#### Work order
Write out each entry again. Keep every word exactly as it is.
Top of Record extracts
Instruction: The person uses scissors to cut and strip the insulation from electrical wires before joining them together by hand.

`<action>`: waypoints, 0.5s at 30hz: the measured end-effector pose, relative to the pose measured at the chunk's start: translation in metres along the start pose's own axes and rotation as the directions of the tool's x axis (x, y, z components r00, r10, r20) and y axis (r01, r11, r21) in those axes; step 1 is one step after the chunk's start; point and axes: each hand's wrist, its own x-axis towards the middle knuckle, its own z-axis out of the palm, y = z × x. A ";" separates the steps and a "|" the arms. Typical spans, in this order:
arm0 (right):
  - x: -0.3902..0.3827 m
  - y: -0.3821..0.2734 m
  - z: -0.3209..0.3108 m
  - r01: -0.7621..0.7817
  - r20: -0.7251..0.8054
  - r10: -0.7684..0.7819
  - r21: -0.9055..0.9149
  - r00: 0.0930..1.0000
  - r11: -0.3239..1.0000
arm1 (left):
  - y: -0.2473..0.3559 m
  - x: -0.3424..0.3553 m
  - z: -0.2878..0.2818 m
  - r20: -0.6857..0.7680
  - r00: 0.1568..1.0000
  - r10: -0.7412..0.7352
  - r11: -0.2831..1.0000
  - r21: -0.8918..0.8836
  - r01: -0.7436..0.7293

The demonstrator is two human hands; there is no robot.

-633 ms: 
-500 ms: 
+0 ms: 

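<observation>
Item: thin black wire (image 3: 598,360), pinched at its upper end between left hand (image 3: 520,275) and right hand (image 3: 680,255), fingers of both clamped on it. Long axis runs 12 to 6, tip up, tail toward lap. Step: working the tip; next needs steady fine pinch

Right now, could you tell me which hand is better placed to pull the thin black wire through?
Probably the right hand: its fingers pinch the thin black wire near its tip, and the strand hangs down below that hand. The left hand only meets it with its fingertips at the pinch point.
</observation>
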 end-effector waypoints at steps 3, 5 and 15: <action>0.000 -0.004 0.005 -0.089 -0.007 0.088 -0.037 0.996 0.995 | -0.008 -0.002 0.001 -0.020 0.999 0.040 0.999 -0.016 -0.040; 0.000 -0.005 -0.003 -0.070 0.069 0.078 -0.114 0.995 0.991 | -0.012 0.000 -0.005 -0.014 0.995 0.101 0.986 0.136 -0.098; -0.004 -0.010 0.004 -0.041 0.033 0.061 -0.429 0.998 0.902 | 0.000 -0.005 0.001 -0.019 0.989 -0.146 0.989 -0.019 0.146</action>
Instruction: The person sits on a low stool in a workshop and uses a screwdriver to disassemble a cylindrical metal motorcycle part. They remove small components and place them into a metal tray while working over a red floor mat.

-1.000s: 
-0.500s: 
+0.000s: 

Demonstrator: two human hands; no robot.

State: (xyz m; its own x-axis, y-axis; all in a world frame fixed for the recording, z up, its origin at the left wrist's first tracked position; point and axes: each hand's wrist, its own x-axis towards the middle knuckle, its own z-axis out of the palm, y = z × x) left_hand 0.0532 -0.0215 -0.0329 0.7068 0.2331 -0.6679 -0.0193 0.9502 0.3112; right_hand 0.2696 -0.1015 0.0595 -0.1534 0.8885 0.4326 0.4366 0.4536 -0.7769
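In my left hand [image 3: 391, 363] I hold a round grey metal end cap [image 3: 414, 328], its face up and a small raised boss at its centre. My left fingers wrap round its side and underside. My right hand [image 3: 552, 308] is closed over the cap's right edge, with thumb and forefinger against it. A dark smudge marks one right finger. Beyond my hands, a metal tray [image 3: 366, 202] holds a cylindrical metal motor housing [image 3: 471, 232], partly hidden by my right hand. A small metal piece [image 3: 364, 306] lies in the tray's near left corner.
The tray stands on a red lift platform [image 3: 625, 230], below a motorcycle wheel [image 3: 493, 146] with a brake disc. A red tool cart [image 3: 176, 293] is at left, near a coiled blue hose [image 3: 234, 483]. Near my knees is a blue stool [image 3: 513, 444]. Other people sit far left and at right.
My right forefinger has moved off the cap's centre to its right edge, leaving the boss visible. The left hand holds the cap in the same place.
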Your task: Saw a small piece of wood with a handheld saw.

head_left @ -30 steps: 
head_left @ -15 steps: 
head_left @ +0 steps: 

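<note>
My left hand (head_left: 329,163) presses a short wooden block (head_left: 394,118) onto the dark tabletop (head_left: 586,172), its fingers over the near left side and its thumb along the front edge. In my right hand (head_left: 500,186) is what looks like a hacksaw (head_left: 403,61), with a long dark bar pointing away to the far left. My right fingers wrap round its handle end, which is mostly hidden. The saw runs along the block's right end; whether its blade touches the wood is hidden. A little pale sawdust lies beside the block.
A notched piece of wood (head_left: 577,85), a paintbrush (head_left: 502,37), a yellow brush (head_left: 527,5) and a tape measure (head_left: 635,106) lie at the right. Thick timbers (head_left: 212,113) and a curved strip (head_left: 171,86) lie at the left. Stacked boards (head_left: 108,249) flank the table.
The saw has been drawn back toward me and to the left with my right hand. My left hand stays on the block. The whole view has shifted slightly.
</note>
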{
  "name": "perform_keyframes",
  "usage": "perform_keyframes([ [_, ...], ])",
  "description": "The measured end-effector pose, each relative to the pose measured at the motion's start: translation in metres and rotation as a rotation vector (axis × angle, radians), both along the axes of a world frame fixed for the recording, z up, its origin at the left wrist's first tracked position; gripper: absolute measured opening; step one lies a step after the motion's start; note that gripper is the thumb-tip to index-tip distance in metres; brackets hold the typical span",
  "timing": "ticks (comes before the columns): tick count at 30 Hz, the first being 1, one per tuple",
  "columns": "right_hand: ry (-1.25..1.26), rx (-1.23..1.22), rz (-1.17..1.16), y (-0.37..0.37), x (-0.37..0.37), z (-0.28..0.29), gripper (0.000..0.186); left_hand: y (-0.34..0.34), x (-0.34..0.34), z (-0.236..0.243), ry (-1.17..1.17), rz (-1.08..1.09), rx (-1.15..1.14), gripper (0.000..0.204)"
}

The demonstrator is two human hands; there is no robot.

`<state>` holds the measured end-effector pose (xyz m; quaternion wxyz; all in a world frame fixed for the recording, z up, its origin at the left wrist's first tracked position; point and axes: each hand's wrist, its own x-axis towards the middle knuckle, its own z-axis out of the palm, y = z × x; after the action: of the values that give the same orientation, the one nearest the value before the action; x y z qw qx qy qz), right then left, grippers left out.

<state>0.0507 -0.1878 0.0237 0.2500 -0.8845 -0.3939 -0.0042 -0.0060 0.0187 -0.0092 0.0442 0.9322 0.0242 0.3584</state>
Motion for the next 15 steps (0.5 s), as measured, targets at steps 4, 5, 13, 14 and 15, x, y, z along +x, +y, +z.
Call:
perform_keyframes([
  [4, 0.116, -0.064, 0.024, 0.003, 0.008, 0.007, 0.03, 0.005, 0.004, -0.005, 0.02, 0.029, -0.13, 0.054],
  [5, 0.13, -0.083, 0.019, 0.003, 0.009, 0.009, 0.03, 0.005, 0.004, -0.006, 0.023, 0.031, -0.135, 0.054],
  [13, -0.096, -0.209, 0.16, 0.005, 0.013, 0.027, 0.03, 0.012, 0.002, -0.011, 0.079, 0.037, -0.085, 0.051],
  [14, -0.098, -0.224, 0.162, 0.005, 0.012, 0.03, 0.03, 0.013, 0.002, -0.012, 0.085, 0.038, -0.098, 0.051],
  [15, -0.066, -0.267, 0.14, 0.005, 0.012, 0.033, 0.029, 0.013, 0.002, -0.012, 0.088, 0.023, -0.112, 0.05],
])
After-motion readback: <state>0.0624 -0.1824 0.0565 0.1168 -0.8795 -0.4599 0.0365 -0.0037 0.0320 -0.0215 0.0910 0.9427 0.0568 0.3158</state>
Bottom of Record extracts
#### Reply to the exercise
Instruction: The person uses scissors to cut and strip the insulation from electrical wires before joining them together by hand.

`<action>`: waypoints, 0.5s at 30hz: the measured end-effector pose, relative to the pose measured at the chunk's start: translation in metres along the start pose's own axes and rotation as the directions of the tool's x axis (x, y, z components r00, r10, r20) and y axis (r01, r11, r21) in those axes; step 1 is one step after the chunk's start; point and axes: each hand's wrist, its own x-axis towards the middle knuckle, its own z-axis out of the palm, y = z × x. A ";" separates the steps and a "|" the arms. Typical spans, in this order:
arm0 (right):
  - x: -0.3902..0.3827 m
  - y: -0.3821..0.2734 m
  - z: -0.3209..0.3108 m
  - r01: -0.7621..0.7817
  - r20: -0.7251..0.8054
  - r10: -0.7684..0.7819
  - r21: -0.9055..0.9149
  - r00: 0.0930..1.0000
  - r11: -0.3239..1.0000
arm1 (left):
  - y: -0.2473..0.3559 m
  - x: -0.3424..0.3553 m
  - z: -0.2878..0.2818 m
  - r20: -0.6857..0.7680
  - r00: 0.1568..1.0000
  - r10: -0.7412..0.7352
  - r11: -0.2831..1.0000
  - r21: -0.8918..0.8836
  - r01: -0.7436..0.7293

The demonstrator is two human hands; there is no robot.

-633 ms: 
-500 ms: 
+0 ms: 

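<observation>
Item: thin black wire (image 3: 598,360), pinched at its upper end between left hand (image 3: 520,275) and right hand (image 3: 680,255), fingers of both clamped on it. Long axis runs 12 to 6, tip up, tail toward lap. Step: working the tip; next needs steady fine pinch

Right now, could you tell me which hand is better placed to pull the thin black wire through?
Probably the right hand: its fingers pinch the thin black wire near its tip, and the strand hangs down below that hand. The left hand only meets it with its fingertips at the pinch point.
</observation>
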 end-effector waypoints at steps 3, 5 and 15: <action>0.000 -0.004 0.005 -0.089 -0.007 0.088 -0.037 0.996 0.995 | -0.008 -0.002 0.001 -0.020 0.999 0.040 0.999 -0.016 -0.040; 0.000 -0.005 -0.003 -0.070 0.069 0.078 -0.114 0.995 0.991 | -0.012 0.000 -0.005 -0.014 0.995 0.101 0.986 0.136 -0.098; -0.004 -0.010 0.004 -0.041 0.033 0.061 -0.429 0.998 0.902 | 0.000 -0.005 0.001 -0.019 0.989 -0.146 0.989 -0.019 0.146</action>
Instruction: The person sits on a low stool in a workshop and uses a screwdriver to disassemble a cylindrical metal motorcycle part. They remove small components and place them into a metal tray while working over a red floor mat.

-1.000s: 
-0.500s: 
+0.000s: 

Demonstrator: two human hands; no robot.

State: (xyz m; its own x-axis, y-axis; all in a world frame fixed for the recording, z up, its origin at the left wrist's first tracked position; point and axes: each hand's wrist, its own x-axis towards the middle knuckle, its own z-axis out of the palm, y = z × x) left_hand 0.0532 -0.0215 -0.0329 0.7068 0.2331 -0.6679 -0.0193 0.9502 0.3112; right_hand 0.2696 -0.1015 0.0595 -0.1534 0.8885 0.4326 0.4366 0.4536 -0.7769
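In my left hand [image 3: 391, 363] I hold a round grey metal end cap [image 3: 414, 328], its face up and a small raised boss at its centre. My left fingers wrap round its side and underside. My right hand [image 3: 552, 308] is closed over the cap's right edge, with thumb and forefinger against it. A dark smudge marks one right finger. Beyond my hands, a metal tray [image 3: 366, 202] holds a cylindrical metal motor housing [image 3: 471, 232], partly hidden by my right hand. A small metal piece [image 3: 364, 306] lies in the tray's near left corner.
The tray stands on a red lift platform [image 3: 625, 230], below a motorcycle wheel [image 3: 493, 146] with a brake disc. A red tool cart [image 3: 176, 293] is at left, near a coiled blue hose [image 3: 234, 483]. Near my knees is a blue stool [image 3: 513, 444]. Other people sit far left and at right.
My right forefinger has moved off the cap's centre to its right edge, leaving the boss visible. The left hand holds the cap in the same place.
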Your task: Saw a small piece of wood with a handheld saw.

head_left @ -30 steps: 
head_left @ -15 steps: 
head_left @ +0 steps: 

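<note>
My left hand (head_left: 329,163) presses a short wooden block (head_left: 394,118) onto the dark tabletop (head_left: 586,172), its fingers over the near left side and its thumb along the front edge. In my right hand (head_left: 500,186) is what looks like a hacksaw (head_left: 403,61), with a long dark bar pointing away to the far left. My right fingers wrap round its handle end, which is mostly hidden. The saw runs along the block's right end; whether its blade touches the wood is hidden. A little pale sawdust lies beside the block.
A notched piece of wood (head_left: 577,85), a paintbrush (head_left: 502,37), a yellow brush (head_left: 527,5) and a tape measure (head_left: 635,106) lie at the right. Thick timbers (head_left: 212,113) and a curved strip (head_left: 171,86) lie at the left. Stacked boards (head_left: 108,249) flank the table.
The saw has been drawn back toward me and to the left with my right hand. My left hand stays on the block. The whole view has shifted slightly.
</note>
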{
  "name": "perform_keyframes",
  "usage": "perform_keyframes([ [_, ...], ])",
  "description": "The measured end-effector pose, each relative to the pose measured at the motion's start: translation in metres and rotation as a rotation vector (axis × angle, radians), both along the axes of a world frame fixed for the recording, z up, its origin at the left wrist's first tracked position; gripper: absolute measured opening; step one lies a step after the motion's start; note that gripper is the thumb-tip to index-tip distance in metres; brackets hold the typical span",
  "timing": "ticks (comes before the columns): tick count at 30 Hz, the first being 1, one per tuple",
  "columns": "right_hand: ry (-1.25..1.26), rx (-1.23..1.22), rz (-1.17..1.16), y (-0.37..0.37), x (-0.37..0.37), z (-0.28..0.29), gripper (0.000..0.186); left_hand: y (-0.34..0.34), x (-0.34..0.34), z (-0.236..0.243), ry (-1.17..1.17), rz (-1.08..1.09), rx (-1.15..1.14), gripper (0.000..0.204)"
}

The demonstrator is two human hands; there is no robot.

`<state>` holds the measured end-effector pose (xyz m; quaternion wxyz; all in a world frame fixed for the recording, z up, its origin at the left wrist's first tracked position; point and axes: each hand's wrist, its own x-axis towards the middle knuckle, its own z-axis out of the palm, y = z × x; after the action: of the values that give the same orientation, the one nearest the value before the action; x y z qw qx qy qz), right then left, grippers left out.

<state>0.0507 -0.1878 0.0237 0.2500 -0.8845 -0.3939 -0.0042 -0.0060 0.0187 -0.0092 0.0442 0.9322 0.0242 0.3584</state>
Motion for the next 15 steps (0.5 s), as measured, targets at steps 4, 5, 13, 14 and 15, x, y, z along +x, +y, +z.
Call:
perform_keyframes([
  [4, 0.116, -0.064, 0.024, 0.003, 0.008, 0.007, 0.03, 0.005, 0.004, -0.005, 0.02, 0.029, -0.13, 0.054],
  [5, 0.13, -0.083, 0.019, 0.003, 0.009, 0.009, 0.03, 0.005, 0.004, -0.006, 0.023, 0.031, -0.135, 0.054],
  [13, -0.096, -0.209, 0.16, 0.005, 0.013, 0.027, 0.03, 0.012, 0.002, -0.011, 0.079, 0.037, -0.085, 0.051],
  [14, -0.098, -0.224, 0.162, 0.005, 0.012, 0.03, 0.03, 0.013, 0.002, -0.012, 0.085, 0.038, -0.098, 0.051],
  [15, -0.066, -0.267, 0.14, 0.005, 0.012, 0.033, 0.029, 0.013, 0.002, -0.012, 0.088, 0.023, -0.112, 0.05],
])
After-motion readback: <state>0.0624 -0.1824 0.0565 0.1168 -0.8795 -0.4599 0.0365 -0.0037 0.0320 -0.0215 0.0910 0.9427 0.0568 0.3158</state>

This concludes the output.